AI Shopping Visibility Funnel: How Brands Get Cited in ChatGPT Answers
Generative engines like ChatGPT draw on multiple data sources when shaping shopping answers. Each platform influences a different stage of consumer intent. To win visibility, brands must optimise across all four.
And the numbers back this up.

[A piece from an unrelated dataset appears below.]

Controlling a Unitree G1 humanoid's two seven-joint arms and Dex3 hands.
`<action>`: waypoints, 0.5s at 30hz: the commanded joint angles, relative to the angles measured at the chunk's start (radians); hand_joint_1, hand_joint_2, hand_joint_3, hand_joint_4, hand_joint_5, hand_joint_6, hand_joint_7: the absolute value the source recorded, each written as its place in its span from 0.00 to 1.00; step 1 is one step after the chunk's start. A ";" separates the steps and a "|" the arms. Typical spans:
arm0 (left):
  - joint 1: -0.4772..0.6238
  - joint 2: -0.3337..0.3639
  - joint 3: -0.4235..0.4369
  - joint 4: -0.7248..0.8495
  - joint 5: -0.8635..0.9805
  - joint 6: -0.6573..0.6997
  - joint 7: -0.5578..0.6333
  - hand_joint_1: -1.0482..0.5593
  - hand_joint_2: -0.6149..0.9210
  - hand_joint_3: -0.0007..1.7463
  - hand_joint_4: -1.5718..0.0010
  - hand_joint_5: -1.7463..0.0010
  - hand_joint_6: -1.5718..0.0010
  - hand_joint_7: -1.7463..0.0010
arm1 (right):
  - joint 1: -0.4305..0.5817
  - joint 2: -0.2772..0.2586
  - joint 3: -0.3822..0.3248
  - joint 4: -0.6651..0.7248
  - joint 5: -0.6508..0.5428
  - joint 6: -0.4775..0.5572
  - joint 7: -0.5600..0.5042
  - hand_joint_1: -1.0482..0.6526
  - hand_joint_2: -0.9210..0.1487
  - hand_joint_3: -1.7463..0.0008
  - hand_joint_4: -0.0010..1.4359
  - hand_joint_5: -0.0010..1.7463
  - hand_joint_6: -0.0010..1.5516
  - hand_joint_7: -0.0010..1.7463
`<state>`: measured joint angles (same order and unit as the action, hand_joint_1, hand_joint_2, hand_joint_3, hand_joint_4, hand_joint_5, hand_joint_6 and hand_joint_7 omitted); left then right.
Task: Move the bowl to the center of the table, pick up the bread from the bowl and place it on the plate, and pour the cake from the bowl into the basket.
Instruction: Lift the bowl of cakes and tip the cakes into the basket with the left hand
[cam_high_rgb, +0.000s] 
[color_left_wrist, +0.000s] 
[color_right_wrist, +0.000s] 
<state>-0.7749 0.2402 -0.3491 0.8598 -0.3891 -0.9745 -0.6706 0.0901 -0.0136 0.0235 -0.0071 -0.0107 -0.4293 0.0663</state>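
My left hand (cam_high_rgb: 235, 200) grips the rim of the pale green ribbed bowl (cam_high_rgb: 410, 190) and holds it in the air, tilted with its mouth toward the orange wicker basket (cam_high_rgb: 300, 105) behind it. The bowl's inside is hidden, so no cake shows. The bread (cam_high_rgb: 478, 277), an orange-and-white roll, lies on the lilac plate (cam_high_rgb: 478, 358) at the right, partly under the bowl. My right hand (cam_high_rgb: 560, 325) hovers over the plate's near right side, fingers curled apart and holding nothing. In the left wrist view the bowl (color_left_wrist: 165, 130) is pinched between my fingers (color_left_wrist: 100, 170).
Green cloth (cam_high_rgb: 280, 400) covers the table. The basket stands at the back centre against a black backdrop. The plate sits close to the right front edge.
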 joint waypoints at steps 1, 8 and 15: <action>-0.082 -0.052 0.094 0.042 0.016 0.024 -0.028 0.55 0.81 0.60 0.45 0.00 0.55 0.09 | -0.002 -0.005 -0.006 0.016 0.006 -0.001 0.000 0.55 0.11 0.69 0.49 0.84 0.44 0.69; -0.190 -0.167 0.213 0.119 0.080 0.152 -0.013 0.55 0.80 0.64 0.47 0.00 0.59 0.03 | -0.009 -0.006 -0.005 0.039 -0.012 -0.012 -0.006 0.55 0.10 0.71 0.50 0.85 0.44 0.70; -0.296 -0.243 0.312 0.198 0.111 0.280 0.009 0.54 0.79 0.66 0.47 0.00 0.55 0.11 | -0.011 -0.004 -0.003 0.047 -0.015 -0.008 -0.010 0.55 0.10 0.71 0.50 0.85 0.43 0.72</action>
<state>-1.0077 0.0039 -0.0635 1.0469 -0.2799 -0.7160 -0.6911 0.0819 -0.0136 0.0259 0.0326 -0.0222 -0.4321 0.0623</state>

An analysis of millions of ChatGPT responses by Azoma shows:
Wikipedia is by far the dominant source across all queries (43%),
Reddit provides 12%,
YouTube accounts for 5%,
While Amazon emerges as a critical source for commerce-related queries (19%).
In shopping-specific prompts, the picture changes:
Wikipedia still drives 22% of citations,
Amazon surges to 19%,
Reddit contributes 15%,
YouTube plays a smaller but still noticeable role.
These patterns confirm that Wikipedia anchors authority, Reddit and YouTube shape research, and Amazon drives transactional recommendations.
1. Low Intent (Exploration & Context)
User is browsing, curious, not yet considering specific products.
Example prompts:
“What types of coffee makers are there?”
“What is a mirrorless camera?”
Data evidence: Wikipedia dominates here with 43% of citations across all queries, showing its role as the knowledge base for LLMs.
Brand strategy:
Build and maintain a credible Wikipedia presence with third-party citations.
Ensure flagship products and categories are documented in neutral, well-sourced entries.
2. Medium Intent (Evaluation & Consideration)
User is comparing options, researching features, weighing pros and cons.
Example prompts:
“Is a DSLR better than a mirrorless camera?”
“Which laptop is better for students, MacBook Air or Dell XPS?”
Data evidence: Reddit (12–15%) and YouTube (5%) play outsized roles here, as ChatGPT leans on peer experiences and influencer reviews.
Brand strategy:
Produce comparison-rich YouTube videos.
Partner with credible reviewers and nurture discussions in relevant subreddits.
Encourage authentic customer sentiment that gets repeated in answers.
3. High Intent (Purchase-Ready)
User is actively seeking a shortlist of products, often with price or feature filters.
Example prompts:
“Best wireless earbuds under £100.”
“Top-rated travel backpacks for digital nomads.”
Data evidence: In commerce queries, Amazon jumps to 19% of citations, second only to Wikipedia. ChatGPT relies on Amazon’s structured data — product titles, reviews, and rankings — to shape buy-now recommendations.
Brand strategy:
Optimise product listings with strong titles, enriched descriptions, and review volume.
Ensure high-quality assets (images, videos, charts) are attached.
Track “share of answer” in AI-generated shopping queries to monitor visibility.
4. Post-Purchase (Trust & Reinforcement)
User seeks validation, reassurance, or long-term product insight.
Example prompts:
“Is Brand X reliable for long-term use?”
“How durable are Dyson vacuum cleaners?”
Data evidence: Reddit’s 15% share of commerce queries highlights its role in capturing lived experiences that ChatGPT mirrors back in post-purchase validation.
Brand strategy:
Encourage ongoing reviews and discussions that showcase durability and long-term performance.
Monitor Reddit and YouTube for recurring feedback loops that might shape future AI answers.
The Strategic Takeaway
Wikipedia = Authority Layer (low intent, 43% overall citations).
Reddit + YouTube = Research Layer (medium intent, 12–15% + 5%).
Amazon = Conversion Layer (high intent, 19% in commerce queries).
Reddit + YouTube = Validation Layer (post-purchase, reinforcing sentiment).
In the GEO era, visibility in ChatGPT shopping recommendations depends not on a single platform, but on mastering all four layers of the funnel. The data shows that each plays a distinct role, with Amazon critical at the point of purchase, Reddit shaping peer trust, YouTube driving research, and Wikipedia anchoring credibility.